После ужина он отдал мне браслет — так, как если бы это была зубная паста или полотенце, и по-прежнему не сказал ни слова о Джулиане, будто вычеркнув ее из своей жизни. Я пыталась следовать его линии поведения, но у меня не получалось, меня терзала мысль о крестнице Виттории. Я лучше его знала, каково ей приходилось — и физически, и морально — вдали от этого прекрасного города, от этого дома, где-то там, далеко, на окраине Неаполя, в унылой квартире с большой фотографией Энцо в полицейской форме. Но ведь еще несколько часов назад мы были в этой комнате вместе, я видела ее в ванной, когда она сушила волосы и прятала перед зеркалом следы тревоги, когда она сидела рядом с ним в ресторане, когда прижималась к нему в постели. Неужели сейчас она словно умерла — я была здесь, а ее больше не было? Как просто, оказывается, умереть в жизни людей, без которых мы сами жить не можем!
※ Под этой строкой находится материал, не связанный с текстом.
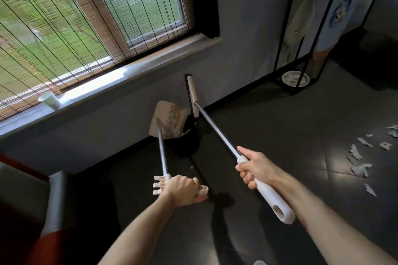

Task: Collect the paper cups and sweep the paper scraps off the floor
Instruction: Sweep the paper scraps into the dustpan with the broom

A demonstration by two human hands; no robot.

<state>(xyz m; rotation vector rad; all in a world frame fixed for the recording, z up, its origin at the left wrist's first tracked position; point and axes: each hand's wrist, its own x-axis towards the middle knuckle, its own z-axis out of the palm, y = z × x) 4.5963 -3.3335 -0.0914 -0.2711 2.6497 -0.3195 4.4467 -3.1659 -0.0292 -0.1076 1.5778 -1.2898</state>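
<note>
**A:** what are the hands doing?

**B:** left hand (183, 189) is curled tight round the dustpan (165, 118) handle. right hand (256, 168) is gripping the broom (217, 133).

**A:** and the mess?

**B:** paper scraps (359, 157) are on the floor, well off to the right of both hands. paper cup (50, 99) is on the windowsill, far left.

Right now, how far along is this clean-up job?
Done: some white paper seems to lie in the round black bin, under the tilted beige plastic dustpan. In hand: the left hand grips the dustpan's handle, the right hand the long white-handled broom. Left: torn white paper scraps on the dark floor at the right, and one white paper cup on the windowsill.
</note>
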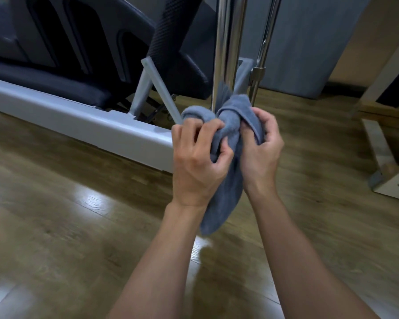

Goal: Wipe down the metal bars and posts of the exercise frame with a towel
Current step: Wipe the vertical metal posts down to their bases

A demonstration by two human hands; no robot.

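Note:
A blue-grey towel (234,125) is wrapped round the lower part of a thick chrome post (227,42) of the exercise frame. My left hand (196,157) grips the towel's left side with curled fingers. My right hand (260,148) grips its right side, close against the post. A loose tail of the towel hangs down between my wrists. A thinner chrome bar (262,49) stands just right of the post. The post's foot is hidden behind the towel and my hands.
The frame's pale grey base rail (83,116) runs along the floor at left, with dark padded parts (55,42) above it. A wooden stand with a metal foot (378,143) sits at right. Glossy wood floor (67,226) lies below.

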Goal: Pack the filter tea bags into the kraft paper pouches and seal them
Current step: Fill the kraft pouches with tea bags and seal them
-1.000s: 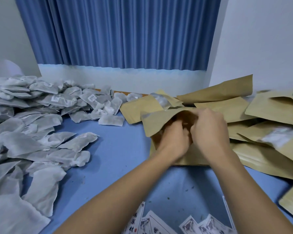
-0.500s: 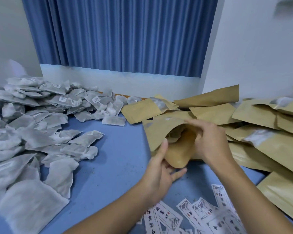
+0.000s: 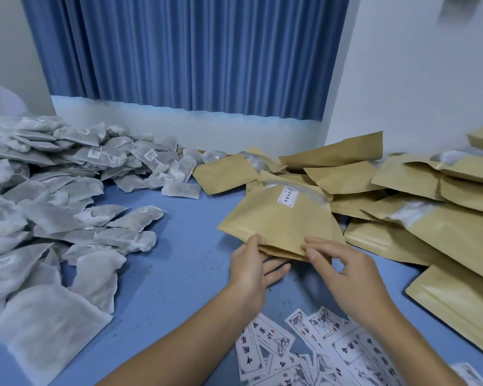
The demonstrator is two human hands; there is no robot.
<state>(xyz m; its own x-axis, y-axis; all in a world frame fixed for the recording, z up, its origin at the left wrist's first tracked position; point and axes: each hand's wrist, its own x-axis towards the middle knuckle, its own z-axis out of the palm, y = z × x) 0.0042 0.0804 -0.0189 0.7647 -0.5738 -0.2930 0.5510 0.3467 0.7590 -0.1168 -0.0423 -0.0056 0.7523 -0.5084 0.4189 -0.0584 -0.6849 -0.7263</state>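
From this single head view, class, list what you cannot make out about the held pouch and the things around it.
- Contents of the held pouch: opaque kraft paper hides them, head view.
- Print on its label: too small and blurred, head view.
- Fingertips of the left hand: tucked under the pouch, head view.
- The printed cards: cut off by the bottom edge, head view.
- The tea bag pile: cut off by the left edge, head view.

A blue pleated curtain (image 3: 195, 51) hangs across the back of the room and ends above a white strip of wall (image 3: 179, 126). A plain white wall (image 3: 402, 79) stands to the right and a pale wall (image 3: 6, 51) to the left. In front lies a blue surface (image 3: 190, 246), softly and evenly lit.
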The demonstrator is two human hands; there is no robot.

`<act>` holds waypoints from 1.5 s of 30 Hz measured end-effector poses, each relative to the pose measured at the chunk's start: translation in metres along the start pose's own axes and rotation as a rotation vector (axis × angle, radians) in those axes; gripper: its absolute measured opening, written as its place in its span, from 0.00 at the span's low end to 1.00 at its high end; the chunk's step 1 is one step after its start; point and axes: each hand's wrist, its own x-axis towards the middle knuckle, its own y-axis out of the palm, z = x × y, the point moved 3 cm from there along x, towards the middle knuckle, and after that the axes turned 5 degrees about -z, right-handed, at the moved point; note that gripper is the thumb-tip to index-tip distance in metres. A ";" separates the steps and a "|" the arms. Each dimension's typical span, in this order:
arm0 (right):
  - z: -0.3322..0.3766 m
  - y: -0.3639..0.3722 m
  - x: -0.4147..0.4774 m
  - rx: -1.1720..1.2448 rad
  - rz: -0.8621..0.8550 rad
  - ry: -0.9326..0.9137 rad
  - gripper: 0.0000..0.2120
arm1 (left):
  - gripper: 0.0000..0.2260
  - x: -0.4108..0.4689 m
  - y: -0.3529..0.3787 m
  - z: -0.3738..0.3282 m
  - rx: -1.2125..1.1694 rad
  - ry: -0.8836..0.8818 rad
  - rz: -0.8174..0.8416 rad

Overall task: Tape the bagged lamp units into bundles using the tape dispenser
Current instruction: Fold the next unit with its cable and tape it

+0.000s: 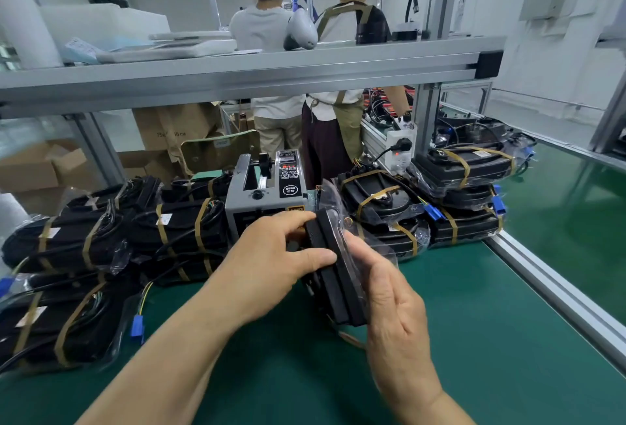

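by the tape dispenser [266, 187], left hand [271, 265] and right hand [393, 306] grip one bagged lamp unit [340, 292]; labels illegible.

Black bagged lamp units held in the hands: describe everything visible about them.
The black bagged lamp units look like two flat hard-plastic slabs set face to face, wrapped in clear crinkled plastic. They stand on edge, tilted, above the green table mat, in front of the grey tape dispenser. The left hand grips their left side, fingers over the top edge; the right hand holds the right side. Whether tape is on them cannot be told.
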 end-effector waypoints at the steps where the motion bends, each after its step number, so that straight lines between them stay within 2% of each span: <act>1: -0.003 -0.001 -0.001 0.015 0.034 0.043 0.19 | 0.19 -0.002 -0.001 0.003 0.035 0.011 -0.041; 3: -0.005 -0.007 -0.005 0.081 0.125 0.112 0.18 | 0.22 -0.011 0.001 0.008 0.027 0.020 -0.099; 5: -0.002 -0.013 -0.012 0.086 0.191 0.141 0.23 | 0.24 -0.025 0.004 0.010 -0.021 0.063 -0.131; 10: 0.010 -0.023 -0.030 -0.334 0.045 0.139 0.33 | 0.26 -0.062 0.030 0.015 0.083 0.271 -0.254; 14: 0.011 -0.024 -0.043 -0.442 -0.030 0.185 0.28 | 0.23 -0.083 0.055 0.027 0.257 0.475 -0.343; 17: 0.006 -0.021 -0.051 -0.490 -0.060 0.205 0.20 | 0.18 -0.087 0.065 0.036 0.249 0.536 -0.382; 20: 0.004 -0.017 -0.053 -0.523 -0.072 0.179 0.14 | 0.18 -0.086 0.066 0.034 0.241 0.562 -0.366; 24: 0.008 -0.017 -0.055 -0.423 -0.192 0.131 0.21 | 0.20 -0.084 0.064 0.033 0.272 0.571 -0.358; 27: 0.011 -0.018 -0.053 -0.321 -0.252 0.193 0.19 | 0.22 -0.086 0.064 0.037 0.303 0.559 -0.351; 32: 0.011 -0.019 -0.049 -0.330 -0.215 0.272 0.10 | 0.23 -0.087 0.063 0.033 0.338 0.527 -0.303; 34: 0.010 -0.022 -0.048 -0.377 -0.207 0.276 0.14 | 0.19 -0.087 0.059 0.027 0.275 0.535 -0.281; 36: 0.012 -0.025 -0.045 -0.391 -0.230 0.272 0.15 | 0.14 -0.078 0.046 0.028 0.070 0.400 -0.305; 38: 0.013 -0.028 -0.043 -0.362 -0.254 0.297 0.14 | 0.06 -0.057 0.028 0.040 -0.185 0.048 -0.433; 41: 0.013 -0.029 -0.043 -0.323 -0.246 0.327 0.13 | 0.06 -0.011 0.005 0.081 -0.495 -0.482 -0.616; 43: 0.015 -0.026 -0.043 -0.309 -0.235 0.314 0.15 | 0.05 0.015 -0.003 0.100 -0.632 -0.683 -0.629; 45: 0.018 -0.024 -0.041 -0.316 -0.224 0.261 0.17 | 0.06 0.030 -0.003 0.111 -0.728 -0.795 -0.615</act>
Я размышляла об этом, пока Роберто говорил, не помню о чем, с обычной своей беззлобной иронией, — но я больше его не слушала, до меня долетали только отдельные слова: сон, диван-кровать, гнетущая темнота, не спать до зари… а еще сам голос Роберто, звучавший, как прекраснейший из всех голосов моего отца. Я грустно проговорила:

— Я очень устала, и мне очень страшно.

Он ответил:

— Хочешь — спи со мной.

Мои и его слова не сумели соединиться, они прозвенели двумя последовательными репликами, но на самом деле не были ими. За тем, что сказала я, стояли безумие изнурительного путешествия, отчаянье Джулианы, боязнь совершить непростительную ошибку. Его слова скрывали только нежелание пускаться в разговоры о диване, который он не умел раскладывать. Догадавшись, в чем дело, я ответила:

— Ничего, мне и так удобно.

В доказательство я улеглась на диван, свернувшись калачиком.

— Ты уверена?

— Да.

Он спросил:

— Зачем ты вернулась?

— Я уже и сама не знаю.

Прошло несколько секунд: он стоял и ласково глядел на меня сверху, я лежала на диване и глядела на него снизу, смущаясь. Он не наклонился, не погладил меня, а лишь пожелал спокойной ночи и ушел к себе.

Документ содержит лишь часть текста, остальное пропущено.